Activity. Nothing should be left out when you copy the entries below.

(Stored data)
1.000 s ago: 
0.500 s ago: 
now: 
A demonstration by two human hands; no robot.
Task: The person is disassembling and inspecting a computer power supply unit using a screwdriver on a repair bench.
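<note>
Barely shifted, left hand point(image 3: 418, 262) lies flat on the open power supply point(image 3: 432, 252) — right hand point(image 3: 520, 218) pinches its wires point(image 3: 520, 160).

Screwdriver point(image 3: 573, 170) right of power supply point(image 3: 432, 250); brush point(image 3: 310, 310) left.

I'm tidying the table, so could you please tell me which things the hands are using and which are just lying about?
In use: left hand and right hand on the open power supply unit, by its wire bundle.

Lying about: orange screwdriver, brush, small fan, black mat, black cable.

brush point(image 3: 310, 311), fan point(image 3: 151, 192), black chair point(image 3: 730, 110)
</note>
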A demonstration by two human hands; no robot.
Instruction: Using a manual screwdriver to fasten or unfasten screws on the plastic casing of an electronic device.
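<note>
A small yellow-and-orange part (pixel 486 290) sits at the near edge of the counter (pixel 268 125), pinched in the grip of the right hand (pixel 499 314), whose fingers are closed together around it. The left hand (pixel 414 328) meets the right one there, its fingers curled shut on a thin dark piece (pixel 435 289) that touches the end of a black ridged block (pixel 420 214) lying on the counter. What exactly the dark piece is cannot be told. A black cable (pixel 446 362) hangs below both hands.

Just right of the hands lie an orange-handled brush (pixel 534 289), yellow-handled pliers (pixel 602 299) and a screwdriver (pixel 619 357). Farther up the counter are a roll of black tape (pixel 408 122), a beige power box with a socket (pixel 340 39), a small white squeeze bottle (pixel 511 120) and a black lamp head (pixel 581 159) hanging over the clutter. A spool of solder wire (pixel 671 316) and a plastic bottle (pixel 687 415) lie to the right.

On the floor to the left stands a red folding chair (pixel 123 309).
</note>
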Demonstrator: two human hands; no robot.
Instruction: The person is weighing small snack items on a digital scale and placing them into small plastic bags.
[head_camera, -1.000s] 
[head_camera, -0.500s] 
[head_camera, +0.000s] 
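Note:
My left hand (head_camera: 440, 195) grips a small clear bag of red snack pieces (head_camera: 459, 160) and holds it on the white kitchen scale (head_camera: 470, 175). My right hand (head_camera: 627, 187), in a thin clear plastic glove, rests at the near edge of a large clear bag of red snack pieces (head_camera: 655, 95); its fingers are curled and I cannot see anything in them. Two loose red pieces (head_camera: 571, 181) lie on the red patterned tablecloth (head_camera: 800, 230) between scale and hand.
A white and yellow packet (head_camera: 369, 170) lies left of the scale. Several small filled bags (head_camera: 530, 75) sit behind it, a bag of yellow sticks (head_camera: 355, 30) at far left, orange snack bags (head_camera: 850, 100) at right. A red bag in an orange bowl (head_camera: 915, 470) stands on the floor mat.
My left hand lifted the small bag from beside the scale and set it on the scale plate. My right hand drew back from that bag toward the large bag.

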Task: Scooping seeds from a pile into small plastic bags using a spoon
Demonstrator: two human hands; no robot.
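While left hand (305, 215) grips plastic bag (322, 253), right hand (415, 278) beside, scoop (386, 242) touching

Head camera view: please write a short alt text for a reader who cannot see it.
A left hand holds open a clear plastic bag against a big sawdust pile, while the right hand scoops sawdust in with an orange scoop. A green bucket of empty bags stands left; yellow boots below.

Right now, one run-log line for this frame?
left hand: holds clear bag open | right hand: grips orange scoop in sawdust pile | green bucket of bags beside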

Solution for this exercise.
1.000 s ago: 
0.500 s ago: 
now: 
A demonstration by two human hands; no robot.
Task: The person is disassembling and inspecting a computer power supply unit using a screwdriver on a repair bench.
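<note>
Barely shifted, left hand point(image 3: 418, 262) lies flat on the open power supply point(image 3: 432, 252) — right hand point(image 3: 520, 218) pinches its wires point(image 3: 520, 160).

Screwdriver point(image 3: 573, 170) right of power supply point(image 3: 432, 250); brush point(image 3: 310, 310) left.

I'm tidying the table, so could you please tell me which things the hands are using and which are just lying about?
In use: left hand and right hand on the open power supply unit, by its wire bundle.

Lying about: orange screwdriver, brush, small fan, black mat, black cable.

brush point(image 3: 310, 311), fan point(image 3: 151, 192), black chair point(image 3: 730, 110)
</note>
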A demonstration by two human hands; no robot.
Instruction: Using a manual screwdriver to fasten or unfasten screws on the plastic casing of an electronic device.
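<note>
A small yellow-and-orange part (pixel 486 290) sits at the near edge of the counter (pixel 268 125), pinched in the grip of the right hand (pixel 499 314), whose fingers are closed together around it. The left hand (pixel 414 328) meets the right one there, its fingers curled shut on a thin dark piece (pixel 435 289) that touches the end of a black ridged block (pixel 420 214) lying on the counter. What exactly the dark piece is cannot be told. A black cable (pixel 446 362) hangs below both hands.

Just right of the hands lie an orange-handled brush (pixel 534 289), yellow-handled pliers (pixel 602 299) and a screwdriver (pixel 619 357). Farther up the counter are a roll of black tape (pixel 408 122), a beige power box with a socket (pixel 340 39), a small white squeeze bottle (pixel 511 120) and a black lamp head (pixel 581 159) hanging over the clutter. A spool of solder wire (pixel 671 316) and a plastic bottle (pixel 687 415) lie to the right.

On the floor to the left stands a red folding chair (pixel 123 309).
</note>
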Demonstrator: two human hands; no robot.
Instruction: The person is weighing small snack items on a digital scale and placing them into small plastic bags.
[head_camera, -1.000s] 
[head_camera, -0.500s] 
[head_camera, +0.000s] 
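Note:
My left hand (head_camera: 440, 195) grips a small clear bag of red snack pieces (head_camera: 459, 160) and holds it on the white kitchen scale (head_camera: 470, 175). My right hand (head_camera: 627, 187), in a thin clear plastic glove, rests at the near edge of a large clear bag of red snack pieces (head_camera: 655, 95); its fingers are curled and I cannot see anything in them. Two loose red pieces (head_camera: 571, 181) lie on the red patterned tablecloth (head_camera: 800, 230) between scale and hand.
A white and yellow packet (head_camera: 369, 170) lies left of the scale. Several small filled bags (head_camera: 530, 75) sit behind it, a bag of yellow sticks (head_camera: 355, 30) at far left, orange snack bags (head_camera: 850, 100) at right. A red bag in an orange bowl (head_camera: 915, 470) stands on the floor mat.
My left hand lifted the small bag from beside the scale and set it on the scale plate. My right hand drew back from that bag toward the large bag.
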
Task: Scooping seeds from a pile into small plastic bags using a spoon
Demonstrator: two human hands; no robot.
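While left hand (305, 215) grips plastic bag (322, 253), right hand (415, 278) beside, scoop (386, 242) touching

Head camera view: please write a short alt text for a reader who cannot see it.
A left hand holds open a clear plastic bag against a big sawdust pile, while the right hand scoops sawdust in with an orange scoop. A green bucket of empty bags stands left; yellow boots below.

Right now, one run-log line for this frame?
left hand: holds clear bag open | right hand: grips orange scoop in sawdust pile | green bucket of bags beside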

This brings the exercise to completion.